A custom data identifier is a set of criteria that you define to detect sensitive data in Amazon Simple Storage Service (Amazon S3) objects. When you create a custom data identifier, you specify a regular expression (regex) that defines a text pattern to match in an S3 object. You can also specify character sequences and a proximity rule that refine the results. The character sequences can be: keywords, which are words or phrases that must be in proximity of text that matches the regex, or ignore words, which are words or phrases to exclude from results. By using custom data identifiers, you can supplement the managed data identifiers that Amazon Macie provides, and detect sensitive data that reflects your organization's particular scenarios, intellectual property, or proprietary data.
For example, many companies have a specific syntax for employee IDs. One such syntax
might be: a capital letter that indicates whether an employee is a full-time (F) or part-time (P)

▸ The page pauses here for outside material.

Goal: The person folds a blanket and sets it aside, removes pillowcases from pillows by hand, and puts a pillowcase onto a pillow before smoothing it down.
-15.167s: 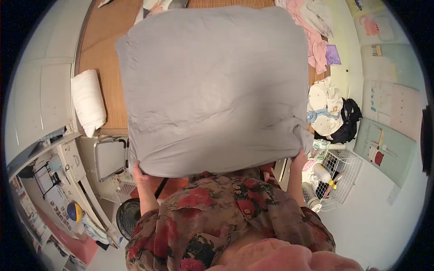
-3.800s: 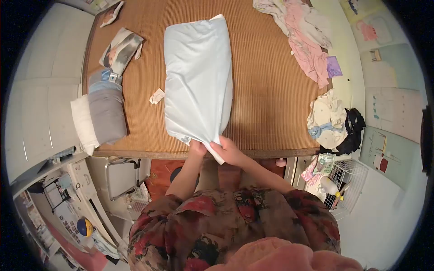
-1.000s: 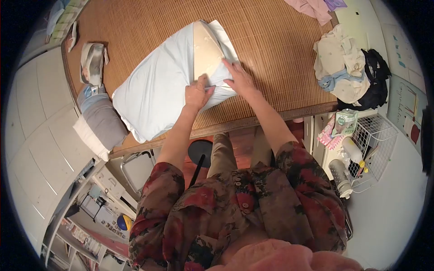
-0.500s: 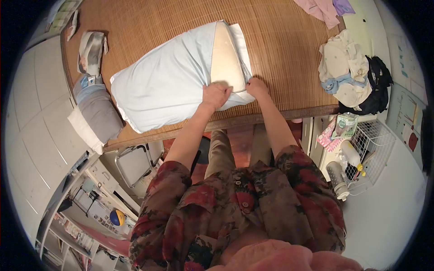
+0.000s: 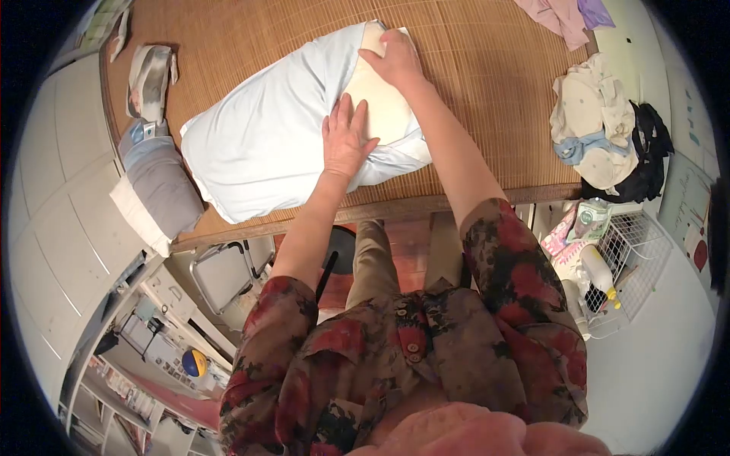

employee, followed by a hyphen (–), followed by an eight-digit sequence that
identifies the employee. Examples are: F–12345678 for a full-time employee, and P–87654321 for a part-time employee. To detect employee IDs that
use this syntax, you might create a custom data identifier that specifies the following
regex: [A-Z]-\d{8}
. To refine the analysis and avoid false positives, you
might also configure the identifier to use keywords (employee
and
employee ID
) and a maximum match distance of 20 characters. With these
criteria, results include text that matches the regex if the text occurs after the
keyword employee or employee
ID and all the text occurs within 20 characters of one of those
keywords.
For a demonstration of how keywords can help you find sensitive data and avoid false positives, watch the following video:
In addition to detection criteria, you can optionally specify custom severity settings for findings that a custom data identifier produces. Severity can be based on the number of occurrences of text that match the identifier's detection criteria. If you don't specify these settings, Macie automatically assigns the Medium severity to all the findings that the identifier produces. Severity doesn't change based on the number of occurrences of text that match the identifier's detection criteria.
For detailed information about these and other settings, see Configuration options for custom data identifiers.
To create a custom data identifier
You can create a custom data identifier by using the Amazon Macie console or the Amazon Macie API.
Follow these steps to create a custom data identifier by using the Amazon Macie console.
To create a custom data identifier
Open the Amazon Macie console at https://console.aws.amazon.com/macie/
. -
In the navigation pane, under Settings, choose Custom data identifiers.
-
Choose Create.
-
For Name, enter a name for the custom data identifier. The name can contain as many as 128 characters.
-
For Description, optionally enter a brief description of the custom data identifier. The description can contain as many as 512 characters.
Note
Avoid including sensitive data in the name or description of a custom data identifier. Other users of your account might be able to access the name or description, depending on the actions that they're allowed to perform in Macie.
-
For Regular expression, enter the regular expression (regex) that defines the text pattern to match. The regex can contain as many as 512 characters.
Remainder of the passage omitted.